## Try it
Please return all of the entries below exactly as they are written.

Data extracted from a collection
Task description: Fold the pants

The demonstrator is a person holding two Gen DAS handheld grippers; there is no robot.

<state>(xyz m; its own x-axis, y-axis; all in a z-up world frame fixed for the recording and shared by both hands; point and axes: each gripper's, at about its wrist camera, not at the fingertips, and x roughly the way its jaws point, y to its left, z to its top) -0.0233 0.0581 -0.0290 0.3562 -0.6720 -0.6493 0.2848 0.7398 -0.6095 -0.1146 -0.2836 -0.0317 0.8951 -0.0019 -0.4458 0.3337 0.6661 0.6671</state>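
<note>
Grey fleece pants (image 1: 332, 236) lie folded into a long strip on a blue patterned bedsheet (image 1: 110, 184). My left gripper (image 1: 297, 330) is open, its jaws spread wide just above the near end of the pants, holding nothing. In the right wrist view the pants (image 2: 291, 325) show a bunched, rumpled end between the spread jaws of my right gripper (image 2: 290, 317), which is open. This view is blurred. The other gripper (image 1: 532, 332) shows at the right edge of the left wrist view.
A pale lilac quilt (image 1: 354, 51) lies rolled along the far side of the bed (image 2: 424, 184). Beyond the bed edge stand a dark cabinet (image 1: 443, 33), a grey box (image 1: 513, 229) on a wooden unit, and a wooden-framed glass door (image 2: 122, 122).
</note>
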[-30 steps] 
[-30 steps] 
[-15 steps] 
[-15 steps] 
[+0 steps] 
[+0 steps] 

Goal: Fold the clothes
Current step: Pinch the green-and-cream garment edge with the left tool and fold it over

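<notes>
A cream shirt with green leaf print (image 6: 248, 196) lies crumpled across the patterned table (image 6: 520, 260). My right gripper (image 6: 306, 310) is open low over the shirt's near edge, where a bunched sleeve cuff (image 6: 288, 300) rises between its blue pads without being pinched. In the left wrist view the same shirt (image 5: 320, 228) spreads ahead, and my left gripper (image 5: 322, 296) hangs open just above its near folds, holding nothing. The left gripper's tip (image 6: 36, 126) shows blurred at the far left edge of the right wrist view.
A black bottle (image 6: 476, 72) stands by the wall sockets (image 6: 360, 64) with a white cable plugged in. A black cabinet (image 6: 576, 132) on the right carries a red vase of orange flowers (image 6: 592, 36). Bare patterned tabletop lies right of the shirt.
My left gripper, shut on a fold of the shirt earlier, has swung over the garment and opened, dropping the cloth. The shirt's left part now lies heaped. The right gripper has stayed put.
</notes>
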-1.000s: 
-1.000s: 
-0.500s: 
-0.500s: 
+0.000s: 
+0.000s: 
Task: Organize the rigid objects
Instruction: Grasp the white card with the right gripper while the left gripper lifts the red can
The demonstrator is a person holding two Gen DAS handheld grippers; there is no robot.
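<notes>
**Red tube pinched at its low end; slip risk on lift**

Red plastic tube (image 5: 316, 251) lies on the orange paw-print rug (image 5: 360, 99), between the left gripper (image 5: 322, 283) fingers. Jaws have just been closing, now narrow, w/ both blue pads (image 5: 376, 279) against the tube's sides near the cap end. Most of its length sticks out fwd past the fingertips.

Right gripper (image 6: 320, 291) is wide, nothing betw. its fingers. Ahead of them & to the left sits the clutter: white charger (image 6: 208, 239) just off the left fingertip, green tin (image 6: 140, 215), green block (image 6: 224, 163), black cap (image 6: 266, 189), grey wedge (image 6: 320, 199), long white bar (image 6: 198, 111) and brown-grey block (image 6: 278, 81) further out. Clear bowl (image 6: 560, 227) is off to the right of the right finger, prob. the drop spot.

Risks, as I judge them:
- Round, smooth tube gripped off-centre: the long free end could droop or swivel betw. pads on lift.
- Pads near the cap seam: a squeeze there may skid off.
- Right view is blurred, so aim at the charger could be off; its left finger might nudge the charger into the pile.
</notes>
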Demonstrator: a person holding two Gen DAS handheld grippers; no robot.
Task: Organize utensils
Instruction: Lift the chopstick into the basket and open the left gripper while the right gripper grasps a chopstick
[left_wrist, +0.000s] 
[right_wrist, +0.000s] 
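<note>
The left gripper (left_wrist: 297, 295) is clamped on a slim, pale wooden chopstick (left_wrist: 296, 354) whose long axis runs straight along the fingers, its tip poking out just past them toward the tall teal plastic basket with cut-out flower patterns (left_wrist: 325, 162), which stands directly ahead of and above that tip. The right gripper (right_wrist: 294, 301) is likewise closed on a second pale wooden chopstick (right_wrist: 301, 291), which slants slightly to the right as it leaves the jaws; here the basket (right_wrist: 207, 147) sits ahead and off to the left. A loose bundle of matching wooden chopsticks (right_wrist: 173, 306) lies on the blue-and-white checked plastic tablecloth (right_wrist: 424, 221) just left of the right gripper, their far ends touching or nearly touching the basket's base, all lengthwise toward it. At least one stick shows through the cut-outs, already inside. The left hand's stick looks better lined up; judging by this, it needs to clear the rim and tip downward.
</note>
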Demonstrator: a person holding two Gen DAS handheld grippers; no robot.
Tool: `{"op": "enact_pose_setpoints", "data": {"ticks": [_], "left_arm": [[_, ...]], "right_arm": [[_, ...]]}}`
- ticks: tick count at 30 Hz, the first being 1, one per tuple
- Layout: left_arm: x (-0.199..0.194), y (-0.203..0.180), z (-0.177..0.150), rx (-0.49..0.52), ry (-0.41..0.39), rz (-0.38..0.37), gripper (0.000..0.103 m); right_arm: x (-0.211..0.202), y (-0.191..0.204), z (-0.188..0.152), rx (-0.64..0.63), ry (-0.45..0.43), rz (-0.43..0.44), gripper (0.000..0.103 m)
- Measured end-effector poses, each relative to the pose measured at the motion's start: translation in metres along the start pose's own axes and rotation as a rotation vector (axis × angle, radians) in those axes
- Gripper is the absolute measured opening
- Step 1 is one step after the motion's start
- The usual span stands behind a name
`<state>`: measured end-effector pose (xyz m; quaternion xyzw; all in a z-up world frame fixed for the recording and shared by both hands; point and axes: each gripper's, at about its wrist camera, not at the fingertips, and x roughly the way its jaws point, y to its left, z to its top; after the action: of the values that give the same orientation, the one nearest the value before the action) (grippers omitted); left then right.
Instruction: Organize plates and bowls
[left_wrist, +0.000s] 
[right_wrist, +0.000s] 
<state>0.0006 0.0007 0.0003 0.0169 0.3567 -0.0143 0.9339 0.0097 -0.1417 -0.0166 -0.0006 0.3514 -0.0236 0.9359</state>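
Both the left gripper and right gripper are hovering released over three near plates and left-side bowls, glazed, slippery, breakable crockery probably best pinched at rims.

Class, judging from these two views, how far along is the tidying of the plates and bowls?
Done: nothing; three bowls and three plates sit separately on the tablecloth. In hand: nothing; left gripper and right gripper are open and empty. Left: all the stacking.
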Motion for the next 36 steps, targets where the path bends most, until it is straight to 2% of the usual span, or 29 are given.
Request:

## Your solution
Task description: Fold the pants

The demonstrator is a person holding two Gen DAS handheld grippers; there is no robot.

<state>(xyz m; its own x-axis, y-axis; all in a z-up world frame fixed for the recording and shared by both hands; point and axes: each gripper's, at about its wrist camera, not at the fingertips, and x roughly the way its jaws point, y to its left, z to its top) -0.0233 0.0581 -0.0290 0.3562 -0.6720 -0.6493 0.2848 0.7398 -0.6095 -0.1146 -0.2836 -0.0317 0.8951 -0.0019 -0.4458 0.3337 0.6661 0.6671</state>
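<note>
Grey fleece pants (image 1: 332, 236) lie folded into a long strip on a blue patterned bedsheet (image 1: 110, 184). My left gripper (image 1: 297, 330) is open, its jaws spread wide just above the near end of the pants, holding nothing. In the right wrist view the pants (image 2: 291, 325) show a bunched, rumpled end between the spread jaws of my right gripper (image 2: 290, 317), which is open. This view is blurred. The other gripper (image 1: 532, 332) shows at the right edge of the left wrist view.
A pale lilac quilt (image 1: 354, 51) lies rolled along the far side of the bed (image 2: 424, 184). Beyond the bed edge stand a dark cabinet (image 1: 443, 33), a grey box (image 1: 513, 229) on a wooden unit, and a wooden-framed glass door (image 2: 122, 122).
</note>
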[-30 steps] 
[-30 steps] 
[-15 steps] 
[-15 steps] 
[+0 steps] 
[+0 steps] 

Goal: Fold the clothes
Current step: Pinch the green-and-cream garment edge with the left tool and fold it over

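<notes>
A cream shirt with green leaf print (image 6: 248, 196) lies crumpled across the patterned table (image 6: 520, 260). My right gripper (image 6: 306, 310) is open low over the shirt's near edge, where a bunched sleeve cuff (image 6: 288, 300) rises between its blue pads without being pinched. In the left wrist view the same shirt (image 5: 320, 228) spreads ahead, and my left gripper (image 5: 322, 296) hangs open just above its near folds, holding nothing. The left gripper's tip (image 6: 36, 126) shows blurred at the far left edge of the right wrist view.
A black bottle (image 6: 476, 72) stands by the wall sockets (image 6: 360, 64) with a white cable plugged in. A black cabinet (image 6: 576, 132) on the right carries a red vase of orange flowers (image 6: 592, 36). Bare patterned tabletop lies right of the shirt.
My left gripper, shut on a fold of the shirt earlier, has swung over the garment and opened, dropping the cloth. The shirt's left part now lies heaped. The right gripper has stayed put.
</notes>
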-1.000s: 
-1.000s: 
-0.500s: 
-0.500s: 
+0.000s: 
+0.000s: 
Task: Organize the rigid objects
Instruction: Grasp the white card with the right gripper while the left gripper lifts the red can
The demonstrator is a person holding two Gen DAS handheld grippers; there is no robot.
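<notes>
**Red tube pinched at its low end; slip risk on lift**

Red plastic tube (image 5: 316, 251) lies on the orange paw-print rug (image 5: 360, 99), between the left gripper (image 5: 322, 283) fingers. Jaws have just been closing, now narrow, w/ both blue pads (image 5: 376, 279) against the tube's sides near the cap end. Most of its length sticks out fwd past the fingertips.

Right gripper (image 6: 320, 291) is wide, nothing betw. its fingers. Ahead of them & to the left sits the clutter: white charger (image 6: 208, 239) just off the left fingertip, green tin (image 6: 140, 215), green block (image 6: 224, 163), black cap (image 6: 266, 189), grey wedge (image 6: 320, 199), long white bar (image 6: 198, 111) and brown-grey block (image 6: 278, 81) further out. Clear bowl (image 6: 560, 227) is off to the right of the right finger, prob. the drop spot.

Risks, as I judge them:
- Round, smooth tube gripped off-centre: the long free end could droop or swivel betw. pads on lift.
- Pads near the cap seam: a squeeze there may skid off.
- Right view is blurred, so aim at the charger could be off; its left finger might nudge the charger into the pile.
</notes>
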Demonstrator: a person holding two Gen DAS handheld grippers; no robot.
Task: Organize utensils
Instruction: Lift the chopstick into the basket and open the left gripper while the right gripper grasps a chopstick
[left_wrist, +0.000s] 
[right_wrist, +0.000s] 
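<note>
The left gripper (left_wrist: 297, 295) is clamped on a slim, pale wooden chopstick (left_wrist: 296, 354) whose long axis runs straight along the fingers, its tip poking out just past them toward the tall teal plastic basket with cut-out flower patterns (left_wrist: 325, 162), which stands directly ahead of and above that tip. The right gripper (right_wrist: 294, 301) is likewise closed on a second pale wooden chopstick (right_wrist: 301, 291), which slants slightly to the right as it leaves the jaws; here the basket (right_wrist: 207, 147) sits ahead and off to the left. A loose bundle of matching wooden chopsticks (right_wrist: 173, 306) lies on the blue-and-white checked plastic tablecloth (right_wrist: 424, 221) just left of the right gripper, their far ends touching or nearly touching the basket's base, all lengthwise toward it. At least one stick shows through the cut-outs, already inside. The left hand's stick looks better lined up; judging by this, it needs to clear the rim and tip downward.
</note>
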Demonstrator: a person holding two Gen DAS handheld grippers; no robot.
Tool: `{"op": "enact_pose_setpoints", "data": {"ticks": [_], "left_arm": [[_, ...]], "right_arm": [[_, ...]]}}`
- ticks: tick count at 30 Hz, the first being 1, one per tuple
- Layout: left_arm: x (-0.199..0.194), y (-0.203..0.180), z (-0.177..0.150), rx (-0.49..0.52), ry (-0.41..0.39), rz (-0.38..0.37), gripper (0.000..0.103 m); right_arm: x (-0.211..0.202), y (-0.191..0.204), z (-0.188..0.152), rx (-0.64..0.63), ry (-0.45..0.43), rz (-0.43..0.44), gripper (0.000..0.103 m)
- Measured end-effector poses, each relative to the pose measured at the motion's start: translation in metres along the start pose's own axes and rotation as a rotation vector (axis × angle, radians) in those axes
- Gripper is the absolute measured opening
- Step 1 is one step after the motion's start
- The usual span stands behind a name
`<state>`: measured end-effector pose (xyz m; quaternion xyzw; all in a z-up world frame fixed for the recording and shared by both hands; point and axes: each gripper's, at about its wrist camera, not at the fingertips, and x roughly the way its jaws point, y to its left, z to its top; after the action: of the values that give the same orientation, the one nearest the value before the action) (grippers omitted); left then right.
Instruction: Organize plates and bowls
[left_wrist, +0.000s] 
[right_wrist, +0.000s] 
<state>0.0006 0.0007 0.0003 0.0169 0.3567 -0.0143 0.9339 0.0097 -0.1417 -0.0166 -0.0006 0.3514 -0.0236 0.9359</state>
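Both the left gripper and right gripper are hovering released over three near plates and left-side bowls, glazed, slippery, breakable crockery probably best pinched at rims.

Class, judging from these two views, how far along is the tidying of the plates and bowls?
Done: nothing; three bowls and three plates sit separately on the tablecloth. In hand: nothing; left gripper and right gripper are open and empty. Left: all the stacking.
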Motion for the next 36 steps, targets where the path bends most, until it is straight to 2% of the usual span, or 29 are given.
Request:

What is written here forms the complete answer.